» **Your instructions**
Write out, exactly and in full, the line where "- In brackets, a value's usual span" appears together with all lines that follow it in the entries below. Do not include pictures.
____________
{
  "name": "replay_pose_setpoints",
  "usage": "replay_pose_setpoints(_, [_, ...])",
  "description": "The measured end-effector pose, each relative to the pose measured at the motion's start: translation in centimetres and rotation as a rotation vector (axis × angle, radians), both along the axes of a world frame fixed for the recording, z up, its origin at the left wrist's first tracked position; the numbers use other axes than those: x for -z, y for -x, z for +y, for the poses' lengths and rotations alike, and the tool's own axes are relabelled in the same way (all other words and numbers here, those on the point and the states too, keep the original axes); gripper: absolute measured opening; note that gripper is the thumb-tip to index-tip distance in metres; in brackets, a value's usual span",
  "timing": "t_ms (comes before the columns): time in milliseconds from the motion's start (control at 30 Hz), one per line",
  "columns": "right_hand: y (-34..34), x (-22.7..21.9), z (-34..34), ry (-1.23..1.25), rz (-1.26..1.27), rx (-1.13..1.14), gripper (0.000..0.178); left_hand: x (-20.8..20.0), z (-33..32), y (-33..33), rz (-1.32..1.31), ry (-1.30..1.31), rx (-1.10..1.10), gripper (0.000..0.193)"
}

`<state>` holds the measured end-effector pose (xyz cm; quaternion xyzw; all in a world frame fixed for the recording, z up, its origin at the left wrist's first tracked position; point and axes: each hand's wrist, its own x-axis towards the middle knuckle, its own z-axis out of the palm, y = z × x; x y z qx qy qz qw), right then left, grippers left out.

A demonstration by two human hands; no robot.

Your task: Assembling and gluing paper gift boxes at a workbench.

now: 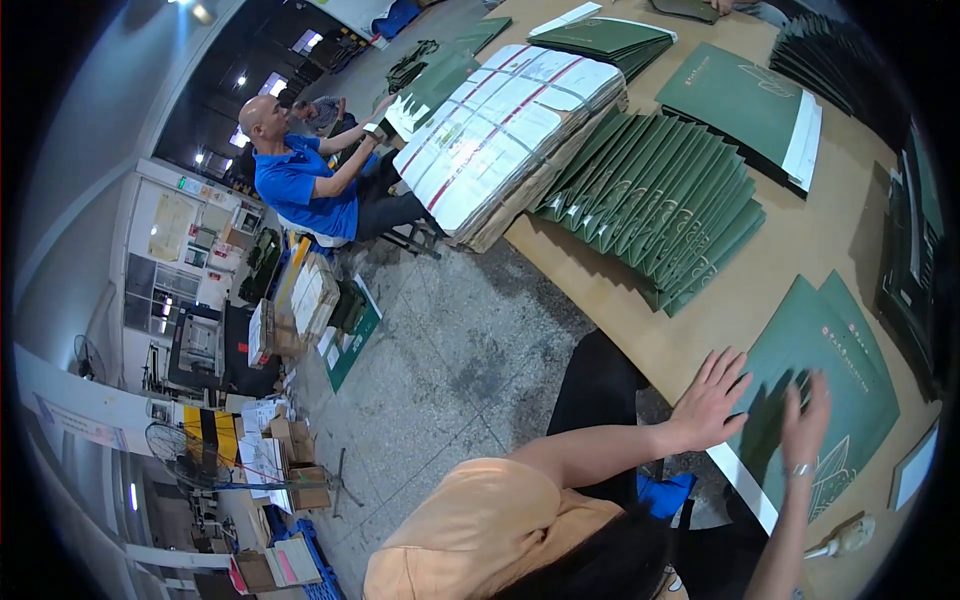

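Green flat paper bags (850, 400) with a pale leaf drawing and a white edge strip lie overlapping on the table in front of me. My left hand (712, 402), fingers spread, hovers at or just over their left edge; whether it touches cannot be made out. Above the middle of the top bag is my right hand (806, 425), its fingers stretched out and slightly blurred, holding nothing that I can see. It casts a dark shadow on the green paper. Beside the bags' near edge lies a small whitish tool with a thin handle (845, 538).
Folded green bags (660, 205) stand fanned along the table's left edge. Beyond are a strapped white bundle (510, 130) and a flat bag stack (735, 105). Dark green bags (915, 260) rise at the right. A person in blue (310, 185) sits left, handling green sheets.
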<state>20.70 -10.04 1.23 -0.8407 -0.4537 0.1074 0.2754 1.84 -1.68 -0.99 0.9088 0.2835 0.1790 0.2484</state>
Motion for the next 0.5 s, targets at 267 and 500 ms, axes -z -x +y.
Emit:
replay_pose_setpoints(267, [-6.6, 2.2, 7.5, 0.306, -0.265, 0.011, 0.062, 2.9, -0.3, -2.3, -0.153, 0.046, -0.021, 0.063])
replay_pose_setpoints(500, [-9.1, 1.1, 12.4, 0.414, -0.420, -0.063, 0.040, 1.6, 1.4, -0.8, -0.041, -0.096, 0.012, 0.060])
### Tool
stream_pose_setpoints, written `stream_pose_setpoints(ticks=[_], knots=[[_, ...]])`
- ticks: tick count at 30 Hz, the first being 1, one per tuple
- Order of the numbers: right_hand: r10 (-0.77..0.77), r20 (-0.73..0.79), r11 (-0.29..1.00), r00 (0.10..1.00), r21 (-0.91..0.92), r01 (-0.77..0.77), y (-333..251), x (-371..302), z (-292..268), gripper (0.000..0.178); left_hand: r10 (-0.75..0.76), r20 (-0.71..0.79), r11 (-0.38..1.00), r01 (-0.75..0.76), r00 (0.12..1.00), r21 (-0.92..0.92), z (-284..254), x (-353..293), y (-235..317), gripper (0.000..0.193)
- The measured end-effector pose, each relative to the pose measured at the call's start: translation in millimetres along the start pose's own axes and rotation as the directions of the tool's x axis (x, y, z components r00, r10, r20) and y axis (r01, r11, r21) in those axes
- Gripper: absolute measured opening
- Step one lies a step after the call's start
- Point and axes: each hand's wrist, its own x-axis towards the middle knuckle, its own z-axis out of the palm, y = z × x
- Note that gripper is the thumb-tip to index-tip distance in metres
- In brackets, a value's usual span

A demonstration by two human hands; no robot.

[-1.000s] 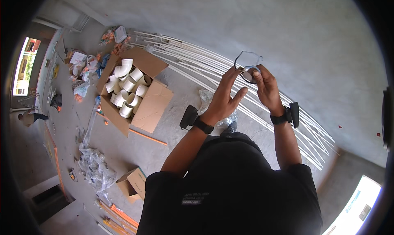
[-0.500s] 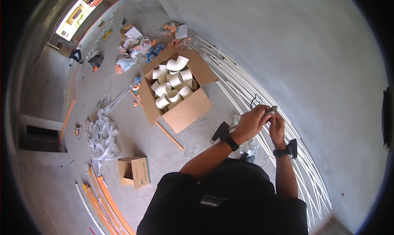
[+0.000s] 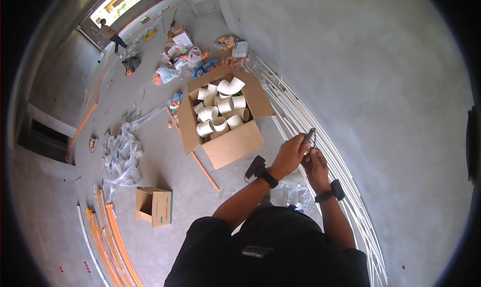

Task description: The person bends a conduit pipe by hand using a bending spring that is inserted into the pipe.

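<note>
"Where are the hands?"

"Both are right of a large brown cardboard box with its flaps spread, and a little lower in the view. The bare left hand is curled closed on a slim dark-grey object with a thin dark strip hanging from its tip. The bare right hand, just below, has its fingers drawn in and seems to pinch the strip's lower end; at this size I can't tell what the object is."

"How would it handle?"

"Light, I'd judge, as fingertips carry it: probably stiff in the body, perhaps springy in the strip, slightly slippery if smooth, unlikely to be fragile. The thicker body looks the surest hold, with fingertips steadying the strip."

"What is in the large box?"

"White plastic pipe elbows, short bent tubes heaped loosely, their mouths facing different ways. Left of that box and lower in view sits a small brown cardboard box, one side open on a dark interior; no contents show. Long thin white pipes run along the large box's right side, passing beneath the hands."
</note>
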Motion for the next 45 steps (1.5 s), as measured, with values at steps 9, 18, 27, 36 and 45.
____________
» **Exercise answer**
- In brackets, a value's usual span

A demonstration by two human hands; no robot.

[-1.000s] 
[-0.500s] 
[+0.000s] 

Task description: The person bends a conduit pipe by hand using a bending spring that is inserted into the pipe.

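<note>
"Where are the hands?"

"Both are right of a large brown cardboard box with its flaps spread, and a little lower in the view. The bare left hand is curled closed on a slim dark-grey object with a thin dark strip hanging from its tip. The bare right hand, just below, has its fingers drawn in and seems to pinch the strip's lower end; at this size I can't tell what the object is."

"How would it handle?"

"Light, I'd judge, as fingertips carry it: probably stiff in the body, perhaps springy in the strip, slightly slippery if smooth, unlikely to be fragile. The thicker body looks the surest hold, with fingertips steadying the strip."

"What is in the large box?"

"White plastic pipe elbows, short bent tubes heaped loosely, their mouths facing different ways. Left of that box and lower in view sits a small brown cardboard box, one side open on a dark interior; no contents show. Long thin white pipes run along the large box's right side, passing beneath the hands."
</note>
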Motion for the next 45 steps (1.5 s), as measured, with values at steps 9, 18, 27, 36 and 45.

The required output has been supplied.